Friday, January 4, 2008

More Mayhem

Not only did I decide to not serve an LDS mission. Later, I decided the LDS Church was not what I thought it to be as I was growing up.

About eight years ago, in church, a man was speaking. What he said is not what resonated with me. It was the question of why he was at the pulpit at all. Into my my mind came the idea that it was possible that he was speaking and telling others that the LDS Church was the true church because it was what he was taught and he was passing it on to others. The tradition was that the adults swore to their children that it was true.

This notion was somewhat appealing, more appealing than I thought such a notion should be. It was also scary to be thinking this thought. And in the end I chalked it up to be another doubt.

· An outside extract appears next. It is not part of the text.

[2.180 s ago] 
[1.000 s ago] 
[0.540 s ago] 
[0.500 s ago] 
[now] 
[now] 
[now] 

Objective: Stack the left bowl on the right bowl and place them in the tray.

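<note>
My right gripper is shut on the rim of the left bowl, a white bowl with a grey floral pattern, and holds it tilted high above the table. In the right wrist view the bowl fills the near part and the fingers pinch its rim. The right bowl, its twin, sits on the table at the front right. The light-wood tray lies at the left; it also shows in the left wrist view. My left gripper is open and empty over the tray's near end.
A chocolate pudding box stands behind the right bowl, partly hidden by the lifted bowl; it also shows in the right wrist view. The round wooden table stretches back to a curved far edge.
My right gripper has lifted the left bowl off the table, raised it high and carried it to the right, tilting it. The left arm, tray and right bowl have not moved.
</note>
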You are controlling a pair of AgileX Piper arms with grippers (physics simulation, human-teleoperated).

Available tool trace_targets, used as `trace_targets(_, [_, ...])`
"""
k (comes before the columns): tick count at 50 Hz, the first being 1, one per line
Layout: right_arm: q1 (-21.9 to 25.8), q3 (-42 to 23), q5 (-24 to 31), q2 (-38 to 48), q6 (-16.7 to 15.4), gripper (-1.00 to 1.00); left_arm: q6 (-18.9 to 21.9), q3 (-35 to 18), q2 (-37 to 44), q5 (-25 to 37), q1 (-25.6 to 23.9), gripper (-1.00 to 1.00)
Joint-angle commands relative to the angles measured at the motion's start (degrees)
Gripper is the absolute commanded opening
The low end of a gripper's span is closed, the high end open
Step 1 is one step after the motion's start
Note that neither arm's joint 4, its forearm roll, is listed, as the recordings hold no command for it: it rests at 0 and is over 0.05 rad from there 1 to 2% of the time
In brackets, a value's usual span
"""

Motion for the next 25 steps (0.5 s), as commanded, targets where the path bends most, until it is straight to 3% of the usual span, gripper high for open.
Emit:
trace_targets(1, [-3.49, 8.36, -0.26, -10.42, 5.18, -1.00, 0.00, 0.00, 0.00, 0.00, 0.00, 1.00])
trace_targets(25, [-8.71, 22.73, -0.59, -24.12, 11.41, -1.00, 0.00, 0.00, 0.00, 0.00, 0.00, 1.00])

However, this rare and startling thought surprised me because it was so clear and so different from my other thoughts about the convictions of the men running the LDS Church. I had assumed everyone absolutely believed it was true. I now realize, from talking with certain members that not everyone who is LDS is so sure about their religious tradition.

Not only did I have thoughts of doubt that had a legitimacy, but again, I refused to mimic the pattern I was supposed to follow when bearing my testimony. On the first Sunday of every month, during the hour designated as Sacrament Meeting, any member can get up and speak about their religious feelings. At one point, The First Presidency wanted to teach everyone to declare they believe in Jesus Christ and the Atonement, the Book of Mormon, that the LDS Church is the one true church on earth, and that Joseph Smith's First Vision was true.

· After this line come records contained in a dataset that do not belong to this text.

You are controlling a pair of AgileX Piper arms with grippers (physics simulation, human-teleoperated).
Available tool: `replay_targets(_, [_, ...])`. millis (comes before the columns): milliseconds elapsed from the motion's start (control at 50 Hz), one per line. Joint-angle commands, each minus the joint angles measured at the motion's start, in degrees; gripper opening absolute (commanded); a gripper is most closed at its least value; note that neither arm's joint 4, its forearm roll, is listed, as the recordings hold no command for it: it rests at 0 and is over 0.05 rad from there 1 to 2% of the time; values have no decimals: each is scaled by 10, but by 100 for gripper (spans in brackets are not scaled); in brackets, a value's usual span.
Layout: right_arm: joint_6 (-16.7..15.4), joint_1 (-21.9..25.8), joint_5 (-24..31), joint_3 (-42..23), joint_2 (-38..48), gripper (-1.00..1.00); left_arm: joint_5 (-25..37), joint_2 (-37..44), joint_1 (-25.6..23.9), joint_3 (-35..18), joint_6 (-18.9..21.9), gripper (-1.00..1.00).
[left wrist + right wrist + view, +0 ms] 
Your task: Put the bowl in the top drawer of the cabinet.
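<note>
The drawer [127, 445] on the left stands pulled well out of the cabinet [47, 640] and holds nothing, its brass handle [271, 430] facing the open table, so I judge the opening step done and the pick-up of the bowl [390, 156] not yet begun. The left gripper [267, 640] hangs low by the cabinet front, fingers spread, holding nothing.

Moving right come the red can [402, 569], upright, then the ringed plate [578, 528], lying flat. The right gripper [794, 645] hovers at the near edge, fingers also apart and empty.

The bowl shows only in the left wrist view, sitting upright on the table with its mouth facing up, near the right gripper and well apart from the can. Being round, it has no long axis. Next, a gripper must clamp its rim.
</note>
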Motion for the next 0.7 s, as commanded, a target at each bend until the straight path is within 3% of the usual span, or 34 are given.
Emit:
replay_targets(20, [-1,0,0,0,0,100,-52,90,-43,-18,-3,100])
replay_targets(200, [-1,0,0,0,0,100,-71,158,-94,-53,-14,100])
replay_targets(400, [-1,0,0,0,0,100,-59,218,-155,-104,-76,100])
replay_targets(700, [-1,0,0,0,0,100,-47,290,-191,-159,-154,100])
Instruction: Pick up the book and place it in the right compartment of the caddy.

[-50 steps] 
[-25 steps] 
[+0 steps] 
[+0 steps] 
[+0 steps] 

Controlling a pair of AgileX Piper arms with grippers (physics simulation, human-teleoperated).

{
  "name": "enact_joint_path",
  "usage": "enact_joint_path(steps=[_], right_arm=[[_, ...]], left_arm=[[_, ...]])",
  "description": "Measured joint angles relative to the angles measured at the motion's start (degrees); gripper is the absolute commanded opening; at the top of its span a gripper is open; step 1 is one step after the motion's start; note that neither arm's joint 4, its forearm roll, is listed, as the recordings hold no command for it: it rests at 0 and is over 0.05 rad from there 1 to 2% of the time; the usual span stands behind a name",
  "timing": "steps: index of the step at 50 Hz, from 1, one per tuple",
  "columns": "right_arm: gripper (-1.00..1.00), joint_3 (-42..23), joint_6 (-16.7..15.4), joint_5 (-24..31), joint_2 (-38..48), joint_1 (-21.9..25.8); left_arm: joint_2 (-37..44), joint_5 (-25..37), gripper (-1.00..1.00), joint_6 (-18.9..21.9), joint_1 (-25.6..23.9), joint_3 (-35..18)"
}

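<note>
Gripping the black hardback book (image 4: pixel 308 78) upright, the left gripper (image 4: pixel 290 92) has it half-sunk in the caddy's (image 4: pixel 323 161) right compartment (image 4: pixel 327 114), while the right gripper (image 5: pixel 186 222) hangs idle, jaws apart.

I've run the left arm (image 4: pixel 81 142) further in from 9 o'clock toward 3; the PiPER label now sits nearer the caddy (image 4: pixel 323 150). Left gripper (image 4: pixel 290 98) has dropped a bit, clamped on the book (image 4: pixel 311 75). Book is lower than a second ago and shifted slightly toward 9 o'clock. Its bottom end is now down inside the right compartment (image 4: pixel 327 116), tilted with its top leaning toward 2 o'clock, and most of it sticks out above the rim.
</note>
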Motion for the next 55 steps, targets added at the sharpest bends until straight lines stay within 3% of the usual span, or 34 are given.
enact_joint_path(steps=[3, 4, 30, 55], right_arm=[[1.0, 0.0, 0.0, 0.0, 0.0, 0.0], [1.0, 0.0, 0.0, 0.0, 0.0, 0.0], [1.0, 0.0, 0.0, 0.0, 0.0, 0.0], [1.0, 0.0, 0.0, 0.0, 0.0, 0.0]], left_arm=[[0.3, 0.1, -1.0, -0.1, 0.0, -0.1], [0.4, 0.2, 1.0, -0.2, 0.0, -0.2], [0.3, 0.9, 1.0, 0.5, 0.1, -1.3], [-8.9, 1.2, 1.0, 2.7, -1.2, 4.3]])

More rules. More guidelines. I never really took this testimony pattern as my pattern. And the last time I got up and spoke in testimony meeting, I spoke about the importance of gratitude and how it brings the blessings of God. Notice how all the elements I was supposed to mention never did get mentioned. I am laughing as I write this paragraph.

A few years ago, the doubts started to swarm around my person like flies around the head of a man unbathed for years.

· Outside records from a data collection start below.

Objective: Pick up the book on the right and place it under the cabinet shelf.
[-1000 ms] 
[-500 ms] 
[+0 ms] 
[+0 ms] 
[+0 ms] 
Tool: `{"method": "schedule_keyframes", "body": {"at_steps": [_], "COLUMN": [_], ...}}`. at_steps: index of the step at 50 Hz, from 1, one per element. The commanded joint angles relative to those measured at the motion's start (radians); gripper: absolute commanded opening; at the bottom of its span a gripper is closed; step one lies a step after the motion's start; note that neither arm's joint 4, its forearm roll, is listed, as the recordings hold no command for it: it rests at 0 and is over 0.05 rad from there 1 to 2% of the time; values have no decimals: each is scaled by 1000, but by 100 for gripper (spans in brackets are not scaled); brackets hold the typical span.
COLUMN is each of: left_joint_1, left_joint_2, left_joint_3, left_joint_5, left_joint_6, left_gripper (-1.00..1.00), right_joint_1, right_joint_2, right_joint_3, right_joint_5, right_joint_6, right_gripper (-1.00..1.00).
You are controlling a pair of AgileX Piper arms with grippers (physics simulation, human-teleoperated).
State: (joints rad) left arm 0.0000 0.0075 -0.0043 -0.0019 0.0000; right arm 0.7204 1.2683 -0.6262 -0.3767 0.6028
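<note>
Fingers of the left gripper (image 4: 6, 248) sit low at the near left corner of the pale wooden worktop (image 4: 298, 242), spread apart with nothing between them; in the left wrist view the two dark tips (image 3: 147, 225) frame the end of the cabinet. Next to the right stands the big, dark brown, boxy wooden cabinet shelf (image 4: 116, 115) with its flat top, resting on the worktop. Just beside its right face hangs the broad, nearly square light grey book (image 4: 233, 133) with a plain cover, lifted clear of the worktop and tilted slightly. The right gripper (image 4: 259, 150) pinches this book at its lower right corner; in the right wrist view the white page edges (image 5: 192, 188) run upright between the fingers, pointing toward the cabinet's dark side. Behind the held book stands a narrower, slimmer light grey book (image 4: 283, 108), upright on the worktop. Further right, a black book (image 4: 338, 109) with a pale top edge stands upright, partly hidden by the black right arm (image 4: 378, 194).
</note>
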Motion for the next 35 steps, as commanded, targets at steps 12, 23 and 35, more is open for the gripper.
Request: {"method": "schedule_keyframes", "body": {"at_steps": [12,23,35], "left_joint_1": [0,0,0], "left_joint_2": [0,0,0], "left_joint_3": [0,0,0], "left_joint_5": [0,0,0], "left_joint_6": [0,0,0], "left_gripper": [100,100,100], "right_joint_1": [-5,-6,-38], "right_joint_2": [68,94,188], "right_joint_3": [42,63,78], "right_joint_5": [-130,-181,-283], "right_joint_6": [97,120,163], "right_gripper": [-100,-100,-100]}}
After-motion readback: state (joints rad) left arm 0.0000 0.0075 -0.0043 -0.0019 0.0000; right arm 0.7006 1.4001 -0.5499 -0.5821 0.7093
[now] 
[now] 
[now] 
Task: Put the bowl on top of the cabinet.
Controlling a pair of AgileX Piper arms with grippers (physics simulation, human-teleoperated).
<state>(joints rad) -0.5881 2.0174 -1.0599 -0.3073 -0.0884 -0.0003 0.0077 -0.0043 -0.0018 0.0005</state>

I was supposed to get a temple recommend so that I could attend the temple regularly. Yet, I let it lapse. At first I felt unworthy to go to the temple becuase I found it harder and harder to attend meetings and attend to church duties. I felt like I never did enough and that what I did always threatened to be less than desired by my leaders. I also regarded the temple worthiness questions asked by the bishop to be embarrassingly intrusive to answer.

After a while, refusing to go to a temple recommend interview turned into refusing to do other things.

I began to hate the atmosphere in church. I used to often feel many good spirits in the church building. But in the past three years, whenever I have tried to go to to church, I felt either a dead, spiritless atmosphere, or some kind of evil or bothersome presence.

And my fellow members became more rude. And they often ignored me. Whether or not the members of a ward knew me they became less and less friendly until the friendliness was gone.

And the words spoken in church became more and more uninspired and sometimes downright strange. It seemed like some members wanted to embrace New Age ideas. And other members spoke and acted in ways less full or grace or compassion or mercy. They spoke more and more harsh words to one another and taught each other without compassion or reason.

And then, I actually experienced harassment. The last visiting teachers who came to see me tried to force me to go to church. They didn't bodily force me, but I felt it was the next step up. They tried to force me to say I would be in a meeting the next Sunday. They visited and argued with me two times. Neither time did I ever cave in and say I would be there. I only ever said "Maybe."

Let's just say that when they arrived I took out my verbal judo. The cut throat nature of the arguing was startling. And I threw off their flattery like last year's baloney sandwich.

In the end, I got them. They didn't get me. That things had to be that way was very, very wrong. Organizations that harass others into participation are headed down the wrong road. And basically, this type of behavior of active members toward less active members is something that tells me that the members were never instructed properly on what to do when someone won't attend any meetings.

Let's just say that my attempts to quell my fears about my fading faith never helped. Each attempt to get back to my faith only caused it to fade more and more. It only caused me to hate LDS representations of truth and doctrine further. In the end, the truth as I knew it was so warped that I couldn't even get a grip on what I believed anymore. I only got more corrupted and unable to deal with the brainwashing I needed to undo.

It fast became hopeless for me to identify the actual Truth.